Ulteriori peculiarità della nuova trasmissione "Alfa TCT" sono la flessibilità di applicazione, data dalla compattezza dei componenti, e l’essere una doppia frizione a secco "Dry" (la tipologia di frizione che garantisce il più alto grado di efficienza in termini di consumi tra i cambi automatici). Se confrontiamo le frizioni "Dry" con quelle in bagno d’olio ("Wet") si può affermare che le prime dissipano energia soltanto durante la fase di slittamento nel cambio marcia e nello spunto, mentre le frizioni "Wet", girando sempre in bagno d’olio, introducono perdite per attrito viscoso come quelle dei cambi automatici convenzionali anche quando non sono azionate. In più necessitano di raffreddamento forzato con olio e quindi di un continuo dispendio energetico per il trascinamento della pompa d’olio dedicata (assente nel caso delle frizioni "Dry").
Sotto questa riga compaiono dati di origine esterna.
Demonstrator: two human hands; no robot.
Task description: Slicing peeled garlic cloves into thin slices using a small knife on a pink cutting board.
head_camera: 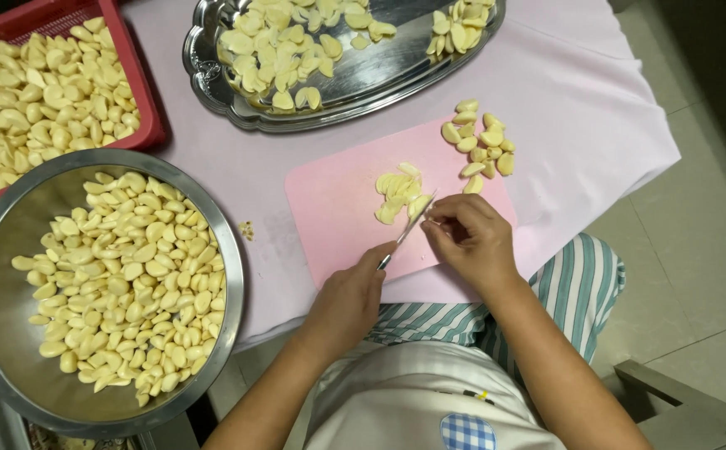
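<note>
Left hand (348, 302) grips knife (406, 230); right hand (469, 237) pinches small, slick garlic clove (420, 205) on pink cutting board (338, 217) — pin its rounded back.

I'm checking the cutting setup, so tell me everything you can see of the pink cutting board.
The pink cutting board is a thin, flat rectangle with rounded corners, plastic by its look, lying slightly askew on the pale pink tablecloth near the table edge. A small pile of sliced garlic sits at its middle and a cluster of whole peeled cloves at its far right corner. The right hand rests on it, and the left hand holds a knife over it.
</note>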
Non solo. Il motore 1.4 Turbobenzina MultiAir si conferma una rivoluzionaria tecnologia: un importante "punto di rottura" rispetto all’attuale scenario dei motori a benzina, proprio come avvenne a suo tempo per la tecnologia diesel Common Rail portata al debutto dall’Alfa Romeo 156 nel 1997. Basti pensare che, rispetto ad un tradizionale motore a benzina di pari cilindrata, i propulsori MultiAir assicurano un incremento di potenza (fino al 10%) e coppia (fino al 15%), oltre ad una sensibile riduzione di consumi (fino al 10%) ed emissioni di CO2 (sino al 10%), di particolato (sino al 40%) e di NOx (sino al 60%).